**YOUR INSTRUCTIONS**
Repeat exactly the lines of the records below, starting at the line containing "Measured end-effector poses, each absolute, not" and ending at the line containing "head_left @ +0". Leave the pictures out.

Stored dataset items
★ ★ ★ ★ ★

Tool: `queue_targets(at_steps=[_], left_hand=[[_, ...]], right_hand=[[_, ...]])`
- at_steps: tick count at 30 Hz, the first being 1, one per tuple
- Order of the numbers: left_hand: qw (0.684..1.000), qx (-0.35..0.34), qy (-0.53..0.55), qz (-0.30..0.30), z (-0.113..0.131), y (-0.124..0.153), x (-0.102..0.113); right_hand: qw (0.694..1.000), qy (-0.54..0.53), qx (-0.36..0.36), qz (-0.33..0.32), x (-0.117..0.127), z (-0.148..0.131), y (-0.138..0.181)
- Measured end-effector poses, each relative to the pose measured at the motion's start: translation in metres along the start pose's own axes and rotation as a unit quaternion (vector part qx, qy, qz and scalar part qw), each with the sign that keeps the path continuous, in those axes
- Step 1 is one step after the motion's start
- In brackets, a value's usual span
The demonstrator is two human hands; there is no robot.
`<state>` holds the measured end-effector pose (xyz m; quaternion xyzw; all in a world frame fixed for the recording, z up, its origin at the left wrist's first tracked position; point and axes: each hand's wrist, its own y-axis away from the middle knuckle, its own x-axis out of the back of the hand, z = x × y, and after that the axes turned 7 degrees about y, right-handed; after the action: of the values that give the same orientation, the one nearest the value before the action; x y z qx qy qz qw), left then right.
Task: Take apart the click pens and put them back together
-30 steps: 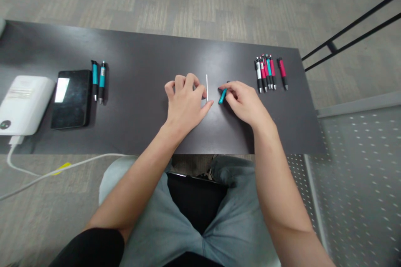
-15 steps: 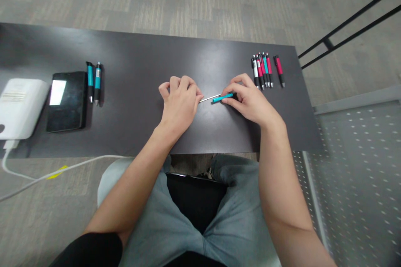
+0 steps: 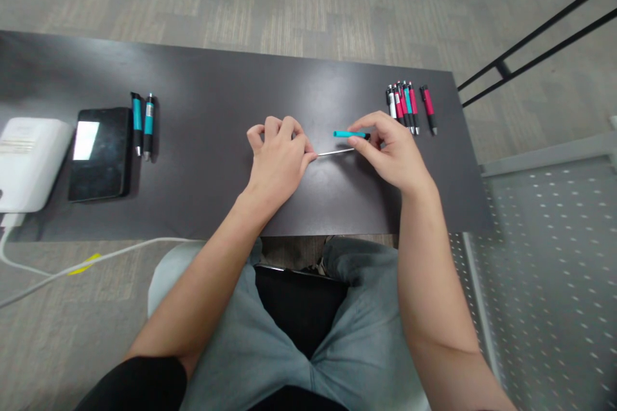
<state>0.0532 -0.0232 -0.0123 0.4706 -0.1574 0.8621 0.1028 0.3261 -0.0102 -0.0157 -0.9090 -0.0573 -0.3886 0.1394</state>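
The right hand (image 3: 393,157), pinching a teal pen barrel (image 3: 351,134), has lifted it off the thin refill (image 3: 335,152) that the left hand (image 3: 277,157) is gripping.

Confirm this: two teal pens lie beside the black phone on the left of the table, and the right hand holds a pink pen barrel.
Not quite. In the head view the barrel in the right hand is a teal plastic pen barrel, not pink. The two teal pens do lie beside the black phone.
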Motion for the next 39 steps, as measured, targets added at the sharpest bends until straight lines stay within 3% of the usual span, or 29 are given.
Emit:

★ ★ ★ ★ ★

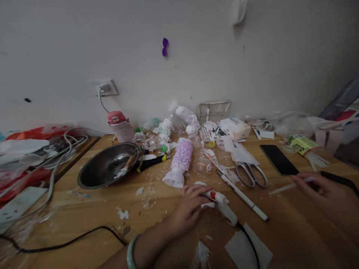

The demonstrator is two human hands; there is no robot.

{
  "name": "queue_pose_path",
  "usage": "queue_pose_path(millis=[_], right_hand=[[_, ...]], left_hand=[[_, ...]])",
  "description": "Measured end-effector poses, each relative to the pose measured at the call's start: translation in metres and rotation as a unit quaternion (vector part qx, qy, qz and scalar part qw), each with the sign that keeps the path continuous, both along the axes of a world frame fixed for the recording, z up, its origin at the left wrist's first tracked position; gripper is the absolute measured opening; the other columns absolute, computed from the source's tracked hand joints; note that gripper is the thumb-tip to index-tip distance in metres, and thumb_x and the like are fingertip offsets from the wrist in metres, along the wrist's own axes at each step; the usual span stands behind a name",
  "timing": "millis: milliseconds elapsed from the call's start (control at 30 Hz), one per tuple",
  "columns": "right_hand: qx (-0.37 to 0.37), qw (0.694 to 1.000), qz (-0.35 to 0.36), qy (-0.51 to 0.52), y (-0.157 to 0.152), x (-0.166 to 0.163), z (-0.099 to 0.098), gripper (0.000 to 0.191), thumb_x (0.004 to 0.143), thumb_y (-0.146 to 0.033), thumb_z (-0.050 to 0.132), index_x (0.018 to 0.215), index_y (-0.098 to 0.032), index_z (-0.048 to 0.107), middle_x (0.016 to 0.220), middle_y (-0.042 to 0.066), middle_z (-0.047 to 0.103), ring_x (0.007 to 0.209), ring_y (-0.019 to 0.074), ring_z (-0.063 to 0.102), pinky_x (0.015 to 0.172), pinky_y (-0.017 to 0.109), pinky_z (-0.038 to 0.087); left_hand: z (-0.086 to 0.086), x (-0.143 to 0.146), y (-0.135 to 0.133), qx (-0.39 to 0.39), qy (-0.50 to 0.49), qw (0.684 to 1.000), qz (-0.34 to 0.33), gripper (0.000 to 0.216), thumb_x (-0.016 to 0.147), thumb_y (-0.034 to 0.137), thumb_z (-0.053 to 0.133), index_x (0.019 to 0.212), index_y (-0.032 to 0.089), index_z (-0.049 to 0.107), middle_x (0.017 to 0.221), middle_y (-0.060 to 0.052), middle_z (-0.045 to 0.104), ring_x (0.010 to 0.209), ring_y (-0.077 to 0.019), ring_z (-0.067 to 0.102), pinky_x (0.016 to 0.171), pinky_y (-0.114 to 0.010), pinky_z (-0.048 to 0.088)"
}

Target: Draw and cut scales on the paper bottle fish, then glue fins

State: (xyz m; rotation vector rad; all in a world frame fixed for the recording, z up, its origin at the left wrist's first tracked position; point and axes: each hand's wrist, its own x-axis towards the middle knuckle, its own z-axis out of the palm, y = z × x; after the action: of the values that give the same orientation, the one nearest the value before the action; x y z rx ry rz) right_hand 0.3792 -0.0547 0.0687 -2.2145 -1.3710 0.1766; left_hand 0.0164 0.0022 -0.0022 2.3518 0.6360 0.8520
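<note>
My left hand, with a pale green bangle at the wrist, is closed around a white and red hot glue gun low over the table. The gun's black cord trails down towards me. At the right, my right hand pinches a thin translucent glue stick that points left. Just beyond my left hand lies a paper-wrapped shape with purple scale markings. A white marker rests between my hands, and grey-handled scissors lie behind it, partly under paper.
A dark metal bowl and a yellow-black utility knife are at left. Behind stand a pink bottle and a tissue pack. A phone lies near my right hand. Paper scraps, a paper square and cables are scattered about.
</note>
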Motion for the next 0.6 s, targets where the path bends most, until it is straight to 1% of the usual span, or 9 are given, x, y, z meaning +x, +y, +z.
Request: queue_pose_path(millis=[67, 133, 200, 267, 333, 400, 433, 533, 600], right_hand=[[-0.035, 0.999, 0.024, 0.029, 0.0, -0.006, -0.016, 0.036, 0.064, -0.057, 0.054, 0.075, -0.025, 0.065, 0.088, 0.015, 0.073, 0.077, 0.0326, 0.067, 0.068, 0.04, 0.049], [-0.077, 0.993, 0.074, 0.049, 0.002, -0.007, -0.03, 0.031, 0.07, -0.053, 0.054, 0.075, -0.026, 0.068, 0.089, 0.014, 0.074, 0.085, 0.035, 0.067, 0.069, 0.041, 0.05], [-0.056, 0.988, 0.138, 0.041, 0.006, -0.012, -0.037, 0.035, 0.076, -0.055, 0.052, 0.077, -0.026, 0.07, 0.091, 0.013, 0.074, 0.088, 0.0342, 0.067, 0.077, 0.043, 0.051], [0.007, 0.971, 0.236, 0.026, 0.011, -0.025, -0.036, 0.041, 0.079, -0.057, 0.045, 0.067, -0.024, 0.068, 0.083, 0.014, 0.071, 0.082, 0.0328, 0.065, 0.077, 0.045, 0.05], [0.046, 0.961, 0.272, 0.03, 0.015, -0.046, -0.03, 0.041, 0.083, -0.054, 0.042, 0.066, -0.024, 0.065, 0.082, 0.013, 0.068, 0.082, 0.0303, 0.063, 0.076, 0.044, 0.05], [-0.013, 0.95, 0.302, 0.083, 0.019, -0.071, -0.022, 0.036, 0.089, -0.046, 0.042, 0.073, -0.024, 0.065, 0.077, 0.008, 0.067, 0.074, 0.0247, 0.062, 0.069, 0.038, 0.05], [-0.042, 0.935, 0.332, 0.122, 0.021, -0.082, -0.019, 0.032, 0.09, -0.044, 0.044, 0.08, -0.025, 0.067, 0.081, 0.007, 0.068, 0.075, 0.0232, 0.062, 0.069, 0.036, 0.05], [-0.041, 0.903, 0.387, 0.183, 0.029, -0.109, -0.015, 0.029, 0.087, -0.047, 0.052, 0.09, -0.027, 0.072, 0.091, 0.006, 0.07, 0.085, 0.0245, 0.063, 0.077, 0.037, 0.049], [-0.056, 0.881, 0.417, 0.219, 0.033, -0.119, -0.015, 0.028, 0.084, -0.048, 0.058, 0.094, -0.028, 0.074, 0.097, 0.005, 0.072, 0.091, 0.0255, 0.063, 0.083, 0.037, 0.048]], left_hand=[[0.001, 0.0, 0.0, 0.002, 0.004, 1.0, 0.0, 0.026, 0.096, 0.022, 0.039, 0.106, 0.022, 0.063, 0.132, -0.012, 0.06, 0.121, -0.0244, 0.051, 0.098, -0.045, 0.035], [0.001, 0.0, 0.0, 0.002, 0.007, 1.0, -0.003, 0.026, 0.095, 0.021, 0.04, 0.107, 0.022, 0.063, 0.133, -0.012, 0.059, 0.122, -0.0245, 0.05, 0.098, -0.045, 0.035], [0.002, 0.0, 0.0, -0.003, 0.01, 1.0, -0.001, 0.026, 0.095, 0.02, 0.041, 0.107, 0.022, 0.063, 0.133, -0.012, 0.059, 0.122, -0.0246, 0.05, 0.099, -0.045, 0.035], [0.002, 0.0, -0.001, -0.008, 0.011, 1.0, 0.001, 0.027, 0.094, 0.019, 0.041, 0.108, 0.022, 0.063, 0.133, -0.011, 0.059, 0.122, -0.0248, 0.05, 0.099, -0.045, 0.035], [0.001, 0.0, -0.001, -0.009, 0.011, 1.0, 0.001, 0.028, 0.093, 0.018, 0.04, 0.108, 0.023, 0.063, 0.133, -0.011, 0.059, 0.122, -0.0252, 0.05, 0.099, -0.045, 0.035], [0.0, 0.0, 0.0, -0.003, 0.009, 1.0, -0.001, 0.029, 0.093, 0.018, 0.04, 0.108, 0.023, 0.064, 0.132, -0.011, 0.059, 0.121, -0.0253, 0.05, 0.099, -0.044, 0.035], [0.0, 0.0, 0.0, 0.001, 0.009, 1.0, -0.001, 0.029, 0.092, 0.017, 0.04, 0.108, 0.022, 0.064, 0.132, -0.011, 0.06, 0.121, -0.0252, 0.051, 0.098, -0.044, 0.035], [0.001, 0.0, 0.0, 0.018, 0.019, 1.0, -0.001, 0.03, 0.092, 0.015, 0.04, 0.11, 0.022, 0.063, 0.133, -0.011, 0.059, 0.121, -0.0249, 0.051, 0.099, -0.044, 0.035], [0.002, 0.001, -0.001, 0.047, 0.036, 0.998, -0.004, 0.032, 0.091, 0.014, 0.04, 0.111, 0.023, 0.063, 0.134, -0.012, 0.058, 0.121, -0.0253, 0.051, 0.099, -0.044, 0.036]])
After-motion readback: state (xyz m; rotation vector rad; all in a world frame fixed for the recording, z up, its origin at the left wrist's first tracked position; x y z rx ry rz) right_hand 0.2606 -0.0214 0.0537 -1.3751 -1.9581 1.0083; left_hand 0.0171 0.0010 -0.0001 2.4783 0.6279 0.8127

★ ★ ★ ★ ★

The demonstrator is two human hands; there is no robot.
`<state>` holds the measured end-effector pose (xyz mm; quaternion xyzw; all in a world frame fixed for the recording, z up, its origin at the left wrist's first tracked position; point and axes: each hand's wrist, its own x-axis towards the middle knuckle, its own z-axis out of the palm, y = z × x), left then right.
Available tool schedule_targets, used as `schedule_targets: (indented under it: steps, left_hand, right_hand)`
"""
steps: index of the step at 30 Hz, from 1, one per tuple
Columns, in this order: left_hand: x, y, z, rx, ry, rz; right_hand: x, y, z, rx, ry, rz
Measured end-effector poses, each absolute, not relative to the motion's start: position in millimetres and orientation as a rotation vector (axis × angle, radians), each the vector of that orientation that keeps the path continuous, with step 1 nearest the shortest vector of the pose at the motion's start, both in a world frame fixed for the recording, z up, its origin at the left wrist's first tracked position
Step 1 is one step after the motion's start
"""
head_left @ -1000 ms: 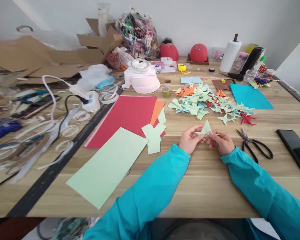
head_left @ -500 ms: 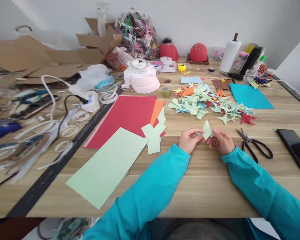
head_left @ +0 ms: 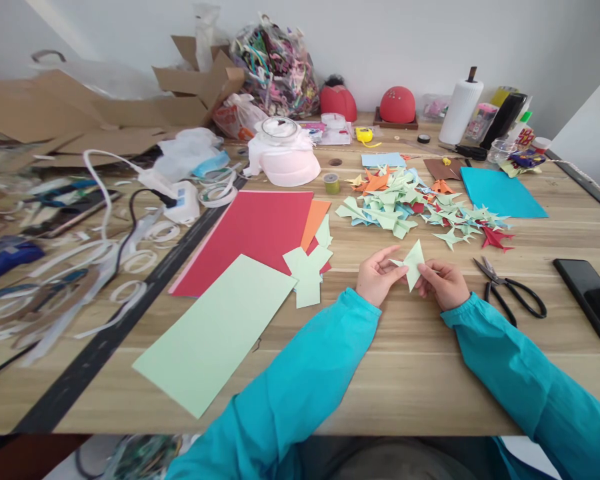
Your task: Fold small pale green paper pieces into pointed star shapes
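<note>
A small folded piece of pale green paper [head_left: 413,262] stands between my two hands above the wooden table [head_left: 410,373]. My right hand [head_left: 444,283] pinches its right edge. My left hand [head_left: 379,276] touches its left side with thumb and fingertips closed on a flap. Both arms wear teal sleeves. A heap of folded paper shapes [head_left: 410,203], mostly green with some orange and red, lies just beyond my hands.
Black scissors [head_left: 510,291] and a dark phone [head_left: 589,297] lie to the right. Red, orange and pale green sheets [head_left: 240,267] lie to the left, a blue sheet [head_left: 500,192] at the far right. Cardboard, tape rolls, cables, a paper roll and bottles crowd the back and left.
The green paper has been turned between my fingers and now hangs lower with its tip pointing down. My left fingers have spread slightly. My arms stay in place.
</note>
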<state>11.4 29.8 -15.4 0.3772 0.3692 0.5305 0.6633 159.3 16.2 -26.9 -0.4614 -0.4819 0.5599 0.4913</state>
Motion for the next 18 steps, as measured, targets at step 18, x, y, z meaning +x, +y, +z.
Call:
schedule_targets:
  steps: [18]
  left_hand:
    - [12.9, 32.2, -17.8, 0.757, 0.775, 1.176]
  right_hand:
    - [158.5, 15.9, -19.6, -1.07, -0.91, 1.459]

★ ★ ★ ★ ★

**TASK RESULT**
Measured end-effector poses, each absolute, not relative to the motion's start: position in millimetres and orientation as a rotation vector (axis × angle, radians), each the vector of that orientation that keeps the path continuous, with step 1 nearest the shortest vector of the pose at the motion's start, both in a world frame fixed for the recording, z up, its origin at the left wrist's first tracked position
Step 1 is one step after the motion's start
"""
head_left @ -1000 ms: 
head_left @ -500 ms: 
head_left @ +0 ms: 

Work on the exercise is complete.